Der Westfale Müller-Enbergs passt gut in Gaucks Mannschaft. Über einsneunzig groß, breite Stirn, das nötige Maß an Dickköpfigkeit, das man braucht, wenn man gegen viele Widerstände arbeitet, auch gegen die eigenen: „Ich bin zum Glück relativ resistent gegen die Akten“, sagt er, „aber die können einen schon kaputt machen, die schlüpfen einem in die Seele.“ Müller-Enbergs trägt deshalb zum weißen Hemd einen dunkelblauen Pullunder und eine Rüstung aus Ironie. Das schützt ihn.

Rund 12000 Mitarbeiter hatte die Stasi im Westen. Müller-Enbergs kennt viele – doch anders als bei Karl-Heinz Kurras oder Günter Guillaume stehen gerichtsfeste Beweise oft noch aus. „Die deutsch-deutsche Geschichte ist noch nicht fertig geschrieben“, sagt der Forscher, „aber ich werde dazu beitragen.“ Gerade ist Müller-Enbergs in eine Untersuchungskommission gewählt worden, die die Mitglieder des Brandenburgischen Landtags auf eventuelle Stasi-Vergangenheit überprüfen soll.

Im nächsten Frühjahr kommt der Stasi-Forscher dienstlich in die alte Heimat. Aber auch privat sind die Bande eng geknüpft: „Dorsten ist immer noch unser emotionaler Bezugspunkt“, sagt der Vater von zwei Jungs, die sich – obwohl in Berlin geboren – ganz selbstverständlich Westfalen nennen und auch sonst die häuslichen Prägungen übernehmen: „Die beiden wissen nicht, wie die Hauptstädte der Bundesländer heißen, aber sie kennen Hohenschönhausen, Hoheneck und Bautzen.“ Die Stasi-Gefängnisse.
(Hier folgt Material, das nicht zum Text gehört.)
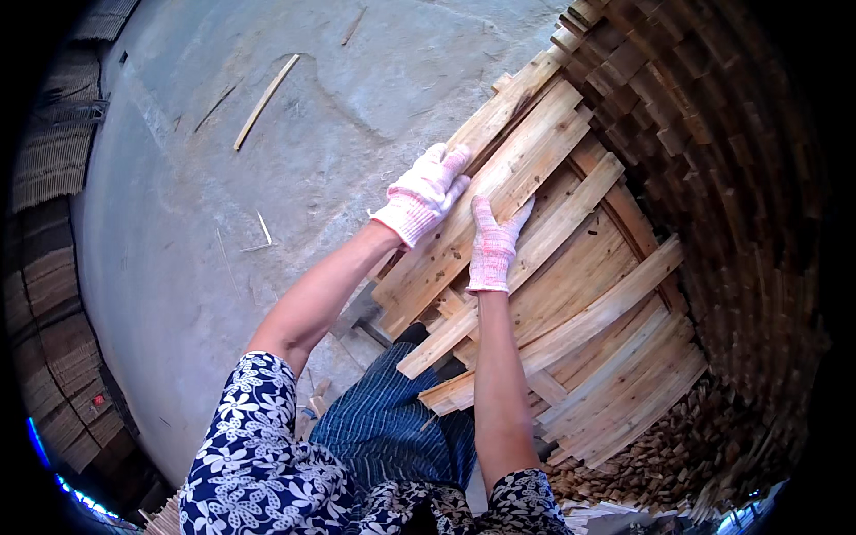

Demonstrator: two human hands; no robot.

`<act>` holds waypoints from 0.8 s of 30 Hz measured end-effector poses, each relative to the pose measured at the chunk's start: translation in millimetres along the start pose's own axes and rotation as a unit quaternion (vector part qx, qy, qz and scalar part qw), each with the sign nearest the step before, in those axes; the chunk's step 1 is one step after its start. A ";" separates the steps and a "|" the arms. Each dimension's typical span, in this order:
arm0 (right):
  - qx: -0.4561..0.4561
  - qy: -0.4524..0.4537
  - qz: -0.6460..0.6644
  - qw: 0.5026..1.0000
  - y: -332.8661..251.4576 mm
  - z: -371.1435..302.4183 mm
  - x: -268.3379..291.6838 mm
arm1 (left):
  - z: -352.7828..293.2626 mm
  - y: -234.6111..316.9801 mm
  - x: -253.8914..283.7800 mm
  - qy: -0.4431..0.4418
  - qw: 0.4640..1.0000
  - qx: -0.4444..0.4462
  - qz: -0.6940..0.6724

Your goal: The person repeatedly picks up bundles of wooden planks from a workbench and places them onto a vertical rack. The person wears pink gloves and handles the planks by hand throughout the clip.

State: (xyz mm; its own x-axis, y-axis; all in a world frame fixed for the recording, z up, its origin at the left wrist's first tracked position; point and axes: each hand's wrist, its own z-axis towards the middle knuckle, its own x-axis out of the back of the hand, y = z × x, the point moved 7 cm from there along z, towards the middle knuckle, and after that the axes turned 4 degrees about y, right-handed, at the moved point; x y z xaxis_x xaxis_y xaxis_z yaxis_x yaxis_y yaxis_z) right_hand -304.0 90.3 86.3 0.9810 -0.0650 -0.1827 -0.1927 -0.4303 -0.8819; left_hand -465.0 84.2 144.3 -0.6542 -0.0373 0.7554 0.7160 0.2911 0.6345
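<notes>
Both hands wear white and pink knitted gloves. My left hand [426, 193] is at the left edge of a wide, pale wooden plank [517, 174], its fingers curled over that edge. At the plank's right edge, my right hand [496, 241] grips it with the thumb on the near side; some fingertips are hidden. Another plank [510, 96] lies alongside, beyond my left hand. Under and to the right of the wide plank is a pile of loose boards, with a narrow strip [571, 209] and a long slat [606, 299] lying slantwise across it.
A tall stack of cut wood [713, 143] rises close on the right, with many short pieces [660, 455] piled below. Several thin scraps, among them a long stick [266, 102], lie on the grey concrete floor [196, 205]. Bundled stacks [53, 285] line the far left.
</notes>
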 end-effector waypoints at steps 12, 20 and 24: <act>-0.066 -0.032 -0.145 0.987 -5.7 -1.1 -11.8 | -9.7 -61.8 -10.4 -0.049 0.982 0.177 -0.045; 0.040 0.240 -0.694 0.678 -114.5 -35.8 180.1 | -81.6 132.5 -75.3 0.043 0.976 -0.159 0.141; -0.062 0.225 -0.535 0.812 -76.8 -42.9 215.1 | -83.5 103.7 -142.2 -0.046 0.993 0.046 0.098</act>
State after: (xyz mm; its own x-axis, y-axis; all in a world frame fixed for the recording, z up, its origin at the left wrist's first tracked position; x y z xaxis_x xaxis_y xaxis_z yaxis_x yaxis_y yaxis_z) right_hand -77.2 70.7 133.4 0.4995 0.0961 0.8610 0.7517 -0.5422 -0.3755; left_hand -277.4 39.9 116.4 -0.5278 0.1150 0.8416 0.8088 0.3705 0.4566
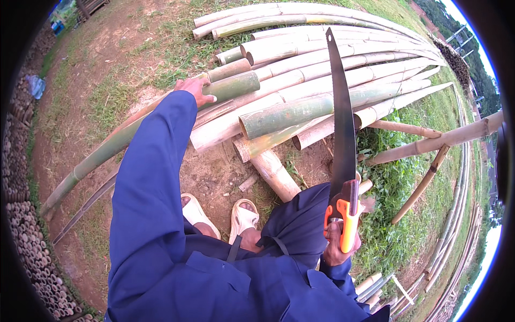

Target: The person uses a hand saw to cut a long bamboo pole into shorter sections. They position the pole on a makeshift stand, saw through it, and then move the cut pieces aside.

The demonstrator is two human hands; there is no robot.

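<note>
My left hand [196, 90] reaches forward and grips a long green bamboo pole [235, 86] near its cut end. The fingers curl over its top, and part of the grip is hidden behind the sleeve. That pole slopes down to the far left of the view. In my right hand [338, 248] is a handsaw [343, 129], held upright by its orange handle. The dark, tapering blade points away from me, apart from the bamboo in the pile, although it overlaps several poles in the view.
A pile of pale bamboo poles [306, 80] stretches ahead and to the right. One short bamboo length [273, 174] lies near my sandalled feet. At right stands a bamboo frame [418, 147] over green weeds. Stacked cut bamboo [40, 268] lines the left edge.
</note>
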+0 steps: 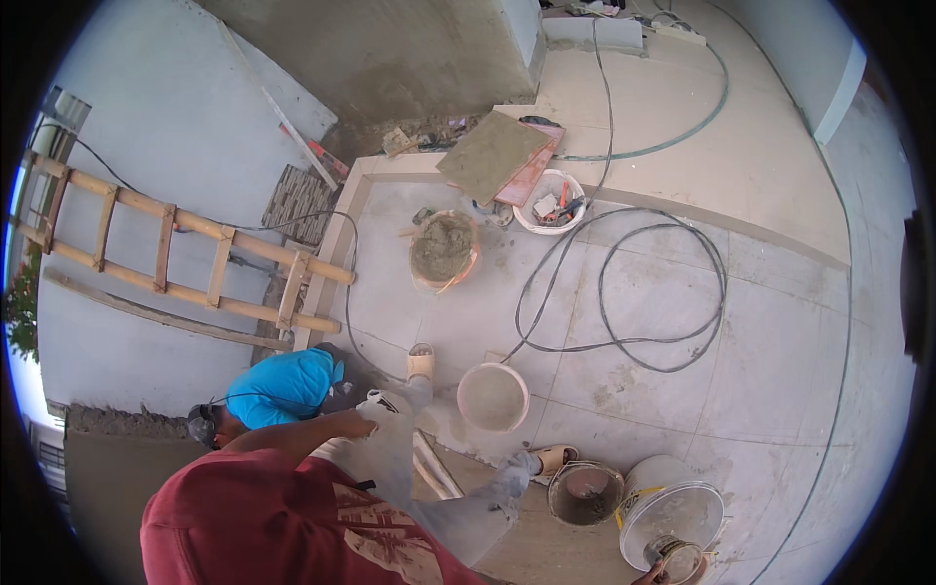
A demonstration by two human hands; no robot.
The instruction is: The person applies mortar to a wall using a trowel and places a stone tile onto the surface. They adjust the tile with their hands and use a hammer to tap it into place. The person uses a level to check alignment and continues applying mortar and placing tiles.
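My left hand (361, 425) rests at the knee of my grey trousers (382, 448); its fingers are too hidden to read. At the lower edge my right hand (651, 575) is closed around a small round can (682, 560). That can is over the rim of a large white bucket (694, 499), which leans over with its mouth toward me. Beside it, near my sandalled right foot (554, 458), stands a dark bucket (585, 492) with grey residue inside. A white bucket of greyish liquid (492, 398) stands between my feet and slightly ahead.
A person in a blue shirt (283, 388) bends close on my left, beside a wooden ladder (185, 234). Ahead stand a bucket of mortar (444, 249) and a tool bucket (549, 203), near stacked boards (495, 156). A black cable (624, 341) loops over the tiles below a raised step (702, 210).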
Der Forscher wird Mitte April in Dorsten und Marl einen Vortrag halten über die „Stasi in Dorsten“. Ach, gibt es da was? „Es gibt da einen Dorstener, der steht in Zusammenhang mit DDR-Spionage im Vatikan.“ Mehr will er dazu jetzt noch nicht sagen. Nur soviel: Ein Viertel aller Westspione kam aus NRW.